#### Directions for this task
Produce the listing below again, exactly as shown.

#### Source material

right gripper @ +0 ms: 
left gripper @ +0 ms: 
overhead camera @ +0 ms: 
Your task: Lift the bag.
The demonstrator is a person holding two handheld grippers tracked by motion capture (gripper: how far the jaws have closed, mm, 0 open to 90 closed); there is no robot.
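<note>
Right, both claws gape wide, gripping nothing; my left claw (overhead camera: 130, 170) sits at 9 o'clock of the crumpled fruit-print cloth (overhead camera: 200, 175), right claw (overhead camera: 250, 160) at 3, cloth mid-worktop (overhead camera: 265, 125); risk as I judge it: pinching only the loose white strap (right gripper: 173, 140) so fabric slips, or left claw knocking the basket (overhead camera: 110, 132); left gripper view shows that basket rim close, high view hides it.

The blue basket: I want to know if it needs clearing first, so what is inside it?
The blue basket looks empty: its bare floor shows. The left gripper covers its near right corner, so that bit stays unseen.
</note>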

#### Your response
right gripper @ +0 ms: 
left gripper @ +0 ms: 
overhead camera @ +0 ms: 
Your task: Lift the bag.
The demonstrator is a person holding two handheld grippers tracked by motion capture (gripper: how far the jaws have closed, mm, 0 open to 90 closed); there is no robot.
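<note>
Right, both claws gape wide, gripping nothing; my left claw (overhead camera: 130, 170) sits at 9 o'clock of the crumpled fruit-print cloth (overhead camera: 200, 175), right claw (overhead camera: 250, 160) at 3, cloth mid-worktop (overhead camera: 265, 125); risk as I judge it: pinching only the loose white strap (right gripper: 173, 140) so fabric slips, or left claw knocking the basket (overhead camera: 110, 132); left gripper view shows that basket rim close, high view hides it.

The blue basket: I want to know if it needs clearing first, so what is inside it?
The blue basket looks empty: its bare floor shows. The left gripper covers its near right corner, so that bit stays unseen.
</note>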

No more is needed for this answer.